Raynal Louis, Hoffmann Till, Onnela Jukka-Pekka
Department of Biostatistics, T.H. Chan School of Public Health, Harvard University.
J Comput Graph Stat. 2023;32(3):1109-1118. doi: 10.1080/10618600.2022.2151453. Epub 2023 Jan 20.
Selecting a small set of informative features from a large number of possibly noisy candidates is a challenging problem with many applications in machine learning and approximate Bayesian computation. In practice, the cost of computing informative features also needs to be considered. This is particularly important for networks because the computational costs of individual features can span several orders of magnitude. We addressed this issue for the network model selection problem using two approaches. First, we adapted nine feature selection methods to account for the cost of features.
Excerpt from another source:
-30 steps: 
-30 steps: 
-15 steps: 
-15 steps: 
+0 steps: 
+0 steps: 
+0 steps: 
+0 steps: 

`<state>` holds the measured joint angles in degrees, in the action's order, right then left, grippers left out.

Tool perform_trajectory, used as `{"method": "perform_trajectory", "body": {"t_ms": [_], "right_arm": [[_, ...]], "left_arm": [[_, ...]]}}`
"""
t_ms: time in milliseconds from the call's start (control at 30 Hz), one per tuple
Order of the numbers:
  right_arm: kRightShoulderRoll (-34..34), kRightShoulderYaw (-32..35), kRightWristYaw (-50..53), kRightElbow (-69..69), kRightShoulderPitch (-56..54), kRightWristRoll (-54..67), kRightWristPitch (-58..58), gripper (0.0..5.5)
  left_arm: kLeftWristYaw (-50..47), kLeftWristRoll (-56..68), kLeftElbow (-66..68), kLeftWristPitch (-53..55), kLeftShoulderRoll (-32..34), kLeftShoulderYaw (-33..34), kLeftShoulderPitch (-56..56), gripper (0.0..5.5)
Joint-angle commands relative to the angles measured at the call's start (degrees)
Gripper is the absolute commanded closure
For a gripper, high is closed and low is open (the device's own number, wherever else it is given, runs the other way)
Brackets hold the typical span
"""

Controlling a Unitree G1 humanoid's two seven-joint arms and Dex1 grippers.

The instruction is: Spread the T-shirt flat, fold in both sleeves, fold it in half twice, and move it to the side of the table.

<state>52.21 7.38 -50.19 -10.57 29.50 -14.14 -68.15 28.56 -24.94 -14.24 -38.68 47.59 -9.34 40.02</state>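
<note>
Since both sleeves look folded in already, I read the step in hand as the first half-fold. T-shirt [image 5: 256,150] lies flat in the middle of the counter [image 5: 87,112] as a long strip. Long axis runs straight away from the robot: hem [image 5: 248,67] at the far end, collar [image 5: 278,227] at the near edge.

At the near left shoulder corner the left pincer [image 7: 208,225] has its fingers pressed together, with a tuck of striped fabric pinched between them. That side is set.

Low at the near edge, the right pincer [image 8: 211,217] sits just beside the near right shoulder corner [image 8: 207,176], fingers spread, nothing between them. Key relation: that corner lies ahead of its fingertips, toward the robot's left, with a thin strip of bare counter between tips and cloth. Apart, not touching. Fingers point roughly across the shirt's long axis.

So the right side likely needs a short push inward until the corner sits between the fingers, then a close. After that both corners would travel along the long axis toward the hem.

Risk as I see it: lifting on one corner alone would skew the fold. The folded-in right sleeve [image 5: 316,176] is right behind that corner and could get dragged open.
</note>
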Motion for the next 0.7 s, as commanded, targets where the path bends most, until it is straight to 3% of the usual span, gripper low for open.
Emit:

We show for two classes of network models that the cost can be reduced by two orders of magnitude without considerably affecting classification accuracy (proportion of correctly identified models). Second, we selected features using pilot simulations with smaller networks. This approach reduced the computational cost by a factor of 50 without affecting classification accuracy. To demonstrate the utility of our approach, we applied it to three different yeast protein interaction networks and identified the best-fitting duplication divergence model. Supplemental materials, including computer code to reproduce our results, are available online.
从大量可能存在噪声的候选特征中选择一小部分信息丰富的特征是一个具有挑战性的问题,在机器学习和近似贝叶斯计算中有许多应用。在实践中,还需要考虑计算信息丰富特征的成本。这对于网络来说尤为重要,因为单个特征的计算成本可能跨越几个数量级。我们使用两种方法解决了网络模型选择问题中的这个问题。首先,我们采用了九种特征选择方法来考虑特征成本。对于两类网络模型,我们表明可以将成本降低两个数量级,而不会对分类准确率(正确识别模型的比例)产生太大影响。其次,我们使用较小网络的先导模拟来选择特征。这种方法在不影响分类准确率的情况下将计算成本降低了50倍。为了证明我们方法的实用性,我们将其应用于三个不同的酵母蛋白质相互作用网络,并确定了最佳拟合的复制分歧模型。补充材料,包括用于重现我们结果的计算机代码,可在线获取。